• [TRY IT] Could you retype exactly the line containing "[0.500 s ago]" and every line after it in the data below, leaving out the pictures?

• [RECORDS FOR THIS TASK]

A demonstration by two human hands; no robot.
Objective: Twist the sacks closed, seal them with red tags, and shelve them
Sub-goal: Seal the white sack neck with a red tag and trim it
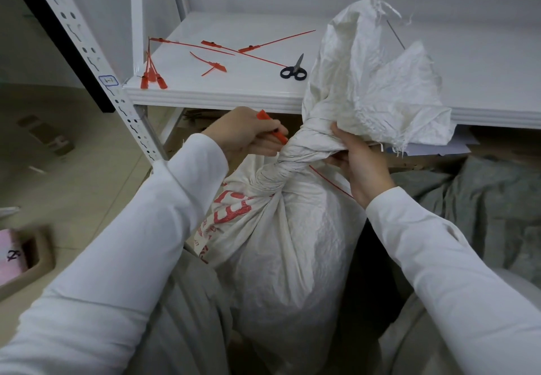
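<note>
**Red tag at the twisted neck**

With the left hand (248, 136), pinches the head of a red tag (273, 132) between thumb and curled fingers, tight against the twisted neck (292, 158) of the white sack (287, 242). With the right hand (358, 166), grips that same neck from the other side, fingers wrapped underneath and thumb on top. Just below the right wrist, a thin red strap (330, 182) across the sack's shoulder. Holds the sack upright between the legs, low in front of the shelf (222, 95), loose top flared above the shelf edge. On the shelf behind: loose red tags (218, 49), a bundle (152, 77) at the front corner, black-handled scissors (293, 70) just beside the flared top. To the right, crumpled grey cloth (483, 199).
</note>
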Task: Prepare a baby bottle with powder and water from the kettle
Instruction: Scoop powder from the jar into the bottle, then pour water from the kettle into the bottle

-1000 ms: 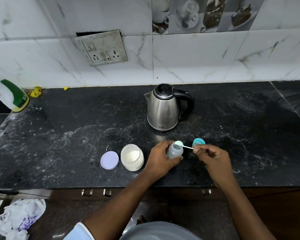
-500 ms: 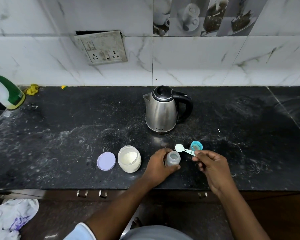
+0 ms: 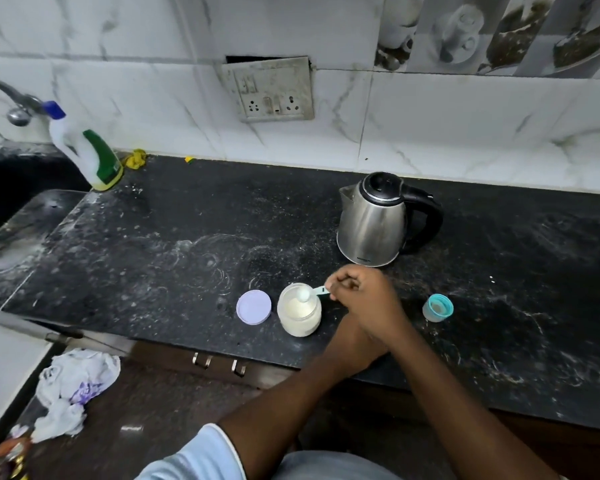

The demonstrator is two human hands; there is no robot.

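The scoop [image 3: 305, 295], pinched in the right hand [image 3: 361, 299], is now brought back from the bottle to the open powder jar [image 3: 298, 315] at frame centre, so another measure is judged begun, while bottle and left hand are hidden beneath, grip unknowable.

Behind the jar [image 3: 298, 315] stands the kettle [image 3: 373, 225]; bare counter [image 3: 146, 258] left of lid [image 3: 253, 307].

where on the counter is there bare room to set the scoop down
Widest bare patch: the counter between the detergent bottle, the kettle and the lilac lid. Also free: right of the teal cap. Crowded: the front strip where lid, powder jar and the right hand with the scoop sit close together.
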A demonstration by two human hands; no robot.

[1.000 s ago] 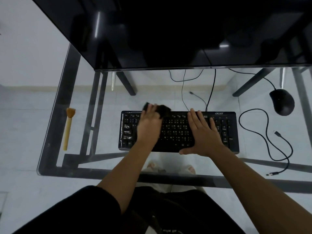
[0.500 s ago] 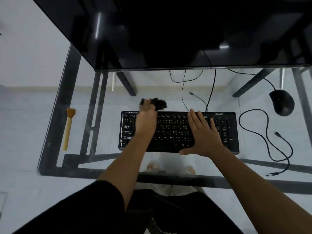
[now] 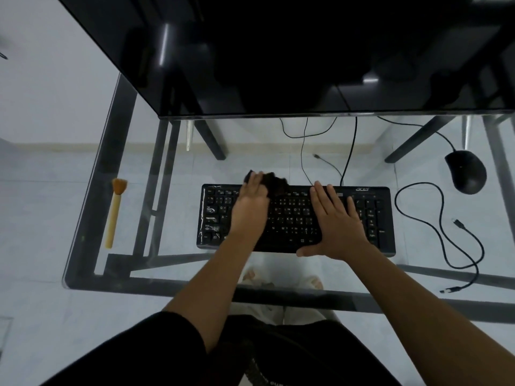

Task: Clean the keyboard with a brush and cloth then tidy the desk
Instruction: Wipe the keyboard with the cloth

• [ANSWER AREA]
[0.500 s ago] 
[now] 

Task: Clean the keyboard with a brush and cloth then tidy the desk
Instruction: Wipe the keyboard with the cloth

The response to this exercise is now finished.